Over on Fisher Island, where units sell for millions of dollars, PDS Development, led by Heinrich von Hanau, sold out Palazzo Del Sol after years on the market for a combined sales volume of $450 million. And its sister project, Palazzo Della Luna, is 83 percent sold with sales reaching nearly $400 million, said broker Dora Puig, who is leading sales of both buildings.
Palazzo Del Sol, a 43-unit condo building, took more than five years to sell out, while Della Luna is on track to sell all of its units at a much faster pace, Puig said. Palazzo Del Sol was completed in 2016.
She acknowledged that agents are reaping the benefits of the huge surge in business.

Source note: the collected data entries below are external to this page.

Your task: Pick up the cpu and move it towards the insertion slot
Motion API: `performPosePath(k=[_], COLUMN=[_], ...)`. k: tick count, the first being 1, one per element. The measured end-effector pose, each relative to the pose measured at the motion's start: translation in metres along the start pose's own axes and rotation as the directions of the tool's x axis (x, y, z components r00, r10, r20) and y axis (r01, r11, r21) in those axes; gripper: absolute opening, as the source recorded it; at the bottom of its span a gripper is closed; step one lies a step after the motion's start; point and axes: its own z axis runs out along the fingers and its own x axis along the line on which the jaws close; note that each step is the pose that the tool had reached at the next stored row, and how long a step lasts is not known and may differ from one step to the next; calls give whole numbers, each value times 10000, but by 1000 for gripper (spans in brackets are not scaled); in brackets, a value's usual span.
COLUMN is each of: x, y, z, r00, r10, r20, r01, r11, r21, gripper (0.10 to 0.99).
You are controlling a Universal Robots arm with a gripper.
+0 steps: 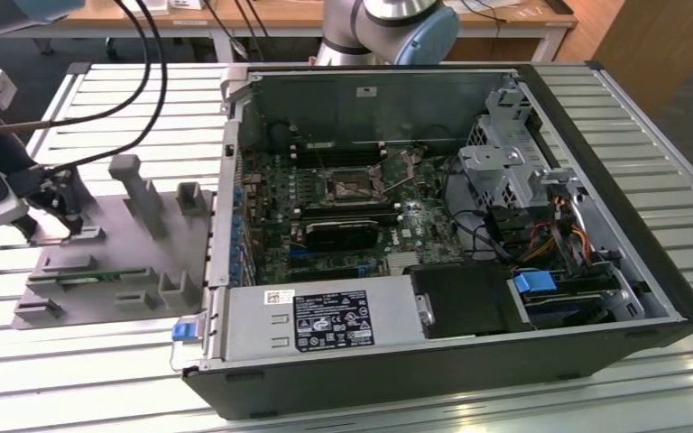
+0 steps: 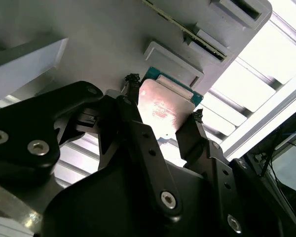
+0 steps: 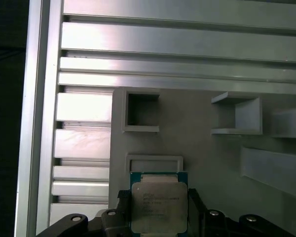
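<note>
Since the claw (image 2: 165,100) sets its two black fingers (image 2: 138,133) against opposite edges of the cpu (image 2: 163,111), we judge the pick-up step to be in hand. In both wrist views the silvery chip sits squarely between the fingertips, clamped as far as we can see, though we cannot tell whether it is clear of the surface under it. Directly beneath the claw lies the grey fixture (image 3: 207,153), and just beyond the fingertips a shallow rectangular pocket (image 3: 154,163) is moulded into it. Further out from the claw, on the same fixture, stand the taller posts (image 1: 142,194), and the green-edged memory stick (image 1: 91,274) rests in its own groove. Fixture and computer case (image 1: 443,361) both stand on the slatted table (image 1: 648,117). Well apart from the claw, inside the open case, the insertion slot (image 1: 354,185) shows as a shiny square frame on the green board, with the black heatsink (image 1: 340,236) just beside it. In our judgement the carry calls for a grip that keeps the chip flat, enough height to clear the posts and the case's near wall, and a line aimed at the framed socket, not the heatsink.
</note>
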Motion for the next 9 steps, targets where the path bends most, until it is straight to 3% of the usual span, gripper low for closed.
performPosePath(k=[9], x=[-8], y=[10], z=[-176], r00=[10000], r10=[0], r20=[1], r01=[0], r11=[10000], r21=[0], gripper=[541])
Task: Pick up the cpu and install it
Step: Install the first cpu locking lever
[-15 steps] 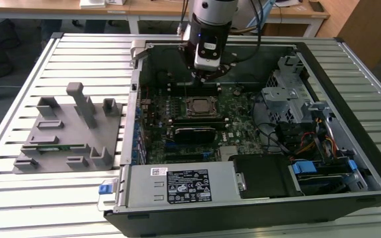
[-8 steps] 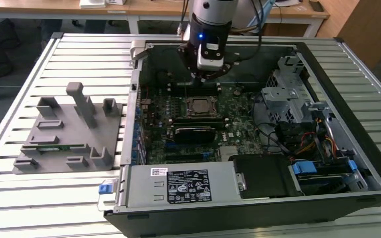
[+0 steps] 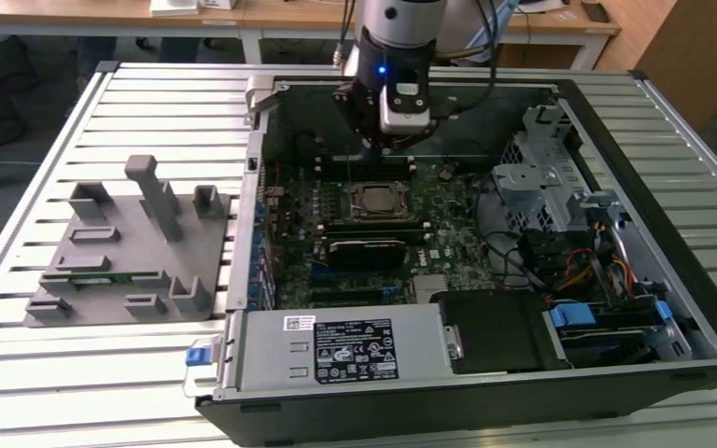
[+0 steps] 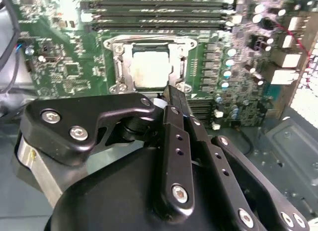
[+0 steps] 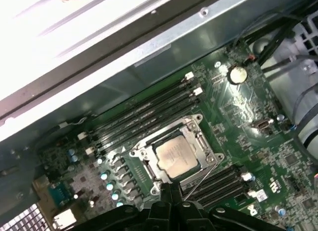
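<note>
Gripper (image 4: 171, 99) hangs clenched and empty above the board.
The cpu (image 5: 175, 157) already sits in its socket frame (image 5: 169, 151), centre frame.

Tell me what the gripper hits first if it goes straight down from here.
Probably the motherboard beside the socket, not the cpu seated inside it. In both wrist views the gripper hangs just off the socket's edge, though depth is hard to judge.

Place: robotics lab or workshop | Evidence: slatted aluminium worktable (image 3: 35, 373), opened computer case (image 3: 695, 280), wooden desks (image 3: 272, 14) behind
</note>
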You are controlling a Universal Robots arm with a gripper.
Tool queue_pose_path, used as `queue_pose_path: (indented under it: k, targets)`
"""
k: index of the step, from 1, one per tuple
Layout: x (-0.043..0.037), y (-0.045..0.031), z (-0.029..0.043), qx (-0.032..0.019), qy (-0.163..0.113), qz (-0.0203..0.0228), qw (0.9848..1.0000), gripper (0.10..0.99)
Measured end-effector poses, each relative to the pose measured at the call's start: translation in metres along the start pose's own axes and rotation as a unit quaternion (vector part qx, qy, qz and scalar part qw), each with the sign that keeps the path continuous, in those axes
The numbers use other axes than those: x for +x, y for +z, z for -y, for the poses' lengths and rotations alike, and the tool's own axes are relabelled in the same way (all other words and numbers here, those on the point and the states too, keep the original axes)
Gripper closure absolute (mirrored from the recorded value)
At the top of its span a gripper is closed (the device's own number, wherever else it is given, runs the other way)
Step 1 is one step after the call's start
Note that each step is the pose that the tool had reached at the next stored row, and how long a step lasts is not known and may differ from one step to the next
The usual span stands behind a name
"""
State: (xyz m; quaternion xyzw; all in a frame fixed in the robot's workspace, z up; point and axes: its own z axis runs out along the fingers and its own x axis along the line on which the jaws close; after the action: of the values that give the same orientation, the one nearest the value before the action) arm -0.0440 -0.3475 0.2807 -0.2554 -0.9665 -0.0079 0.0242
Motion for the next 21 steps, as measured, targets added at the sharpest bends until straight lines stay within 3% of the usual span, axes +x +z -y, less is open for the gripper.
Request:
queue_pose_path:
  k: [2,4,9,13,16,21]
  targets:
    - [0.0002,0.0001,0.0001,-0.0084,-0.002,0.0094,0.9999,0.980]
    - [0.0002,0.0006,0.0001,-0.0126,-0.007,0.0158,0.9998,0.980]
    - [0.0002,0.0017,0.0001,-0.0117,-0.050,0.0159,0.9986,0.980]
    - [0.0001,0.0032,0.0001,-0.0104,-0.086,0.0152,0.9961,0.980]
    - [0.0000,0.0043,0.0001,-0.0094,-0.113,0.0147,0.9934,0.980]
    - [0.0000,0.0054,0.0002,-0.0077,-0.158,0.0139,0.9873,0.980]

“Are we enjoying it? Yeah. Do we like that inventory is hard to come by? No,” she said.
Condo fever turns crypto
The frenzy of people moving to Miami is fueled by the tax benefits, pro-business environment, and tech bros pumping up the city and its mayor. It has also led developers to embrace cryptocurrencies, including E11even Hotel & Residences in downtown Miami, which is about 95 percent presold after launching sales in February, and Arte in Surfside.
Generally speaking, developers will immediately convert whatever cryptocurrency a buyer pays into cash, they say.
At the boutique condo building Arte, developers Alex Sapir and Giovanni Fasciano recently sold a penthouse to a hidden buyer who paid $22.5 million in cryptocurrency. The deal marked the 10th sale at Arte, a 16-unit building. Sales were slow until late last year, with the pace quickening this year, records show. Only three units sold in 2020, two of which were to family members of Sapir.
Property Markets Group’s Kevin Maloney said he and E11even Partners decided to accept crypto for the project’s remaining units because buyers were requesting it.
“At E11even, we had an usually high demand of people asking for crypto,” Maloney said. PMG will offer the option to buyers of other projects across the country depending on how successful it is at E11even, he said.
After launching earlier this year, the developers expect to break ground in the third quarter. Though buyers can still back out, forgoing their 10 percent deposits, the project’s quick presales even surprised Maloney.
“It was a bit of a wild card,” he said. “The guys in my office really liked it. They were right, and it sold out.”
A RelatedISG Realty report from April, which tracks new development condo sales from Coconut Grove to Fort Lauderdale, found that 95 percent of the 19,471 units launched since 2012 have sold.
Even Related Group, Miami’s most prolific condo builder, sold all of its inventory from the previous cycle, Jon Paul Pérez, president of the firm, told TRD last month. That includes the nearly $1 billion sellout of the Residences by Armani/Casa in Sunny Isles, which it co-developed with Gil Dezer’s Dezer Development.
Some submarkets are outperforming others: in Brickell, 99 percent of units launched since 2012 have been sold, according to an updated report from RelatedISG.
Naysayers warn that prices will fall once demand dries up, and that developers are overbuilding. Plus, buyers can still walk away from contracts, especially if they are in the reservations phase. In many cases, they would be giving up deposits of at least 10 percent.
Peter Zalewski, a condo consultant, said the national economy is “not as strong as people are led to believe,” and cautions investors and developers to watch what happens once the national eviction moratorium is lifted.
Zalewski said the elimination of the moratorium is the biggest issue facing the industry, and it will suddenly create a major shift in the market.
“At the end of the day, the market comes down,” he said. “We already passed the point where it makes more sense to rent than buy.”